Hello, dear friend, you can consult us at any time if you have any questions, add WeChat: daixieit

CSE 101

Introduction to Data Structures and Algorithms

Programming Assignment 8

In this project you will re-create the Dictionary ADT from pa7, but now based on a Red-Black Tree.  Red black trees are covered in Chapter 13 of the text, and will be discussed at length in lecture.  All relevant algorithms for RBTs (and BSTs) are posted on the webpage under Examples/Pseudo-code.  Aside from having a RBT as its underlying data structure, your Dictionary ADT will have only slight changes to its interface.  The recommended approach for this project is to just copy Dictionary.cpp from pa7 and make the necessary changes, but you can start from scratch if you feel it is necessary. The header file Dictionary.h is posted in Examples/pa8.  It's most significant difference from the header file for pa7 is a new Node field of type int called color.  Other than that, the only difference is a new section for RBT helper functions. Although these functions are listed as optional, and you may make changes as you like, you should consider them as absolutely necessary for this project.

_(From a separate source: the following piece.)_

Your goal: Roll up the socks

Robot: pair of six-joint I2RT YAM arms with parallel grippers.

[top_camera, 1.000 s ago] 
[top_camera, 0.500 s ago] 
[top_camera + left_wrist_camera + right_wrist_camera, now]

You will create two top-level clients in this assignment.  The first will be called Order.c, with the same specifications as in pa7.  No changes should be necessary from that project.  Again, five pairs of input- output files are given in Example/pa8, along with a random input file generator.  Note that the input files are identical to those of pa7, but the paired outputs are different. In particular, the output file sections giving all keys in a pre-order traversal are different, since the trees are now balanced by the RBT algorithms.

The second top-level client will be called WordFrequency.cpp.  It will read in each line of a file, parse the individual words on each line, convert each word to all lower case characters, then place it (as key) in a Dictionary. Individual words in the input file may be repeated however. The number of times a given word is encountered (its frequency) will also be stored (as value) in the Dictionary.  Thus, as your program is reading in words, it should first check to see if the word (key) is already present, using contains().  If it is a new word, add it using setValue(). If it already exists, increment the corresponding value by calling getValue(). Recall that the getValue() function returns a reference to a value, which can then be used to alter that value.  Use the example FileIO.cpp posted in /Examples/C++/FileIO as the starting point for WordFrequency.cpp, since much of what you need is already there.  The program FileIO.cpp contains a string variable called delim, which is initialized to be a single space.

string delim = " ";

This is the delimiter used by the string functions find_first_of() and find_first_not_of() to determine which characters belong to tokens, and which do not.  Thus FileIO.cpp tokenizes the file around spaces.  Your program WordFrequency.cpp will instead tokenize around a larger set of characters.  The words in our file will be substrings that contain only alphabetic characters.  To accomplish this, you can reset delim as follows.

string delim = " \t\\\"\ ',<.>/?;:[{]} |`~!@#$%^&*()-_=+0123456789";

So, to parse the input file, remove all whitespace, punctuation and special characters.  What's left are the words to be placed in the Dictionary, along with their frequencies.

Once all the words from an input file are placed in the Dictionary, along with their frequences, your program WordFrequency.cpp will print the Dictionary to the output file.  The folder /Examples/pa8/ contains two very large text files called Shakespeare (containing the complete works of William Shakespeare) and Gutenberg (containing several English language texts provided by Project Gutenberg).  Also included are the corresponding output files Shakespeare-out and Gutenberg-out.  Use these to test WordFrequency.cpp.

Also, as before, a test client called DictionaryClient.cpp is posted in Examples/pa8. This program is similar to the pa7 version, but it has different output, which you can find in DictionaryClient-out.  You should still consider it a weak test of the Dictionary ADT, and as always, design your own tests.

Altogether this should be a straightforward assignment, especially if pa7 went well for you.   Submit the following 7 files in the usual manner before the end of the grace period.

README

Written by you, a catalog of submitted files and any notes to the grader

Makefile

Provided, alter as you see fit

Dictionary.h

Provided, you may alter the "helper functions" sections, but nothing else

Dictionary.cpp

Written by you, the majority of work for this project

DictionaryTest.cpp

Written by you, your test client of the Dictionary ADT

Order.cpp

Written by you, a client for this project, unchanged from pa7

WordFrequency.cpp

Written by you, a client for this project

As usual, do not turn in any executable files, binaries, or anything not listed above.  Good luck.